■ PROBLEM TO SOLVE: Exactly the lines from the beginning of the material to the line with "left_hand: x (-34" are to be repeated, both ends included.

■ SUPPLIED DATA:
════════════════

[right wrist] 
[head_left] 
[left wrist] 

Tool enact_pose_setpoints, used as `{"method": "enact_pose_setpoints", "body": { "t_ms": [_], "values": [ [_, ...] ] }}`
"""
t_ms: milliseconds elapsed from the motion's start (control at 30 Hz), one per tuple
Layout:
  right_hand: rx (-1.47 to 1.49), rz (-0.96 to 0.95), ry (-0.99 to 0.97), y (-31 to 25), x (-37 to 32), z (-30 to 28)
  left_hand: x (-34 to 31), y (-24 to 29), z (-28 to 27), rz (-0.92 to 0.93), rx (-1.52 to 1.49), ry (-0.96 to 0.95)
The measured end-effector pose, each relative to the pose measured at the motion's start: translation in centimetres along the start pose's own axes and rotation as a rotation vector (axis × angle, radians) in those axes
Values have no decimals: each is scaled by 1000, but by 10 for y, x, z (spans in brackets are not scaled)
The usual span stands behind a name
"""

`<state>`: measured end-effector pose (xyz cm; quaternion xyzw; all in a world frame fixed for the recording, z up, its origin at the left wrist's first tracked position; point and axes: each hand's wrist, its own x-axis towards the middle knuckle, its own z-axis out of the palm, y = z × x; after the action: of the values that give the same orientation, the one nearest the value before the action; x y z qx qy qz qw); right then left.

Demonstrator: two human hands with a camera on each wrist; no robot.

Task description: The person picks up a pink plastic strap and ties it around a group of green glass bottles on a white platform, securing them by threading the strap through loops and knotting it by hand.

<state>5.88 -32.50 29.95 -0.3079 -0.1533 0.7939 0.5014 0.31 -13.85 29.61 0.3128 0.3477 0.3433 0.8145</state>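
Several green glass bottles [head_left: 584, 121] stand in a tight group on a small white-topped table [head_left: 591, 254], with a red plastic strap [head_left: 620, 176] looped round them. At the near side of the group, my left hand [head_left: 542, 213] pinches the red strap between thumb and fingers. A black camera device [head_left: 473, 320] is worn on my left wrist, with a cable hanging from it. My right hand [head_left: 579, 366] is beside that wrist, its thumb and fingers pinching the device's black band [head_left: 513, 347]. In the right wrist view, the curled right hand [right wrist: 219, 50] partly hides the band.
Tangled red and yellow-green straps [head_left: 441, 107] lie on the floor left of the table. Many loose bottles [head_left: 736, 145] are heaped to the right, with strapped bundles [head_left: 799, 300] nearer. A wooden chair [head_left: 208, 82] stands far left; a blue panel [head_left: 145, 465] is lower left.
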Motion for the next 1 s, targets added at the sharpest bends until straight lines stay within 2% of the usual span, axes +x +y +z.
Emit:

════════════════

■ ANSWER FOR THIS EXERCISE:
[right wrist] 
[head_left] 
[left wrist] 

Tool enact_pose_setpoints, used as `{"method": "enact_pose_setpoints", "body": { "t_ms": [_], "values": [ [_, ...] ] }}`
"""
t_ms: milliseconds elapsed from the motion's start (control at 30 Hz), one per tuple
Layout:
  right_hand: rx (-1.47 to 1.49), rz (-0.96 to 0.95), ry (-0.99 to 0.97), y (-31 to 25), x (-37 to 32), z (-30 to 28)
  left_hand: x (-34 to 31), y (-24 to 29), z (-28 to 27), rz (-0.92 to 0.93), rx (-1.52 to 1.49), ry (-0.96 to 0.95)

That completes the answer, and no more is expected.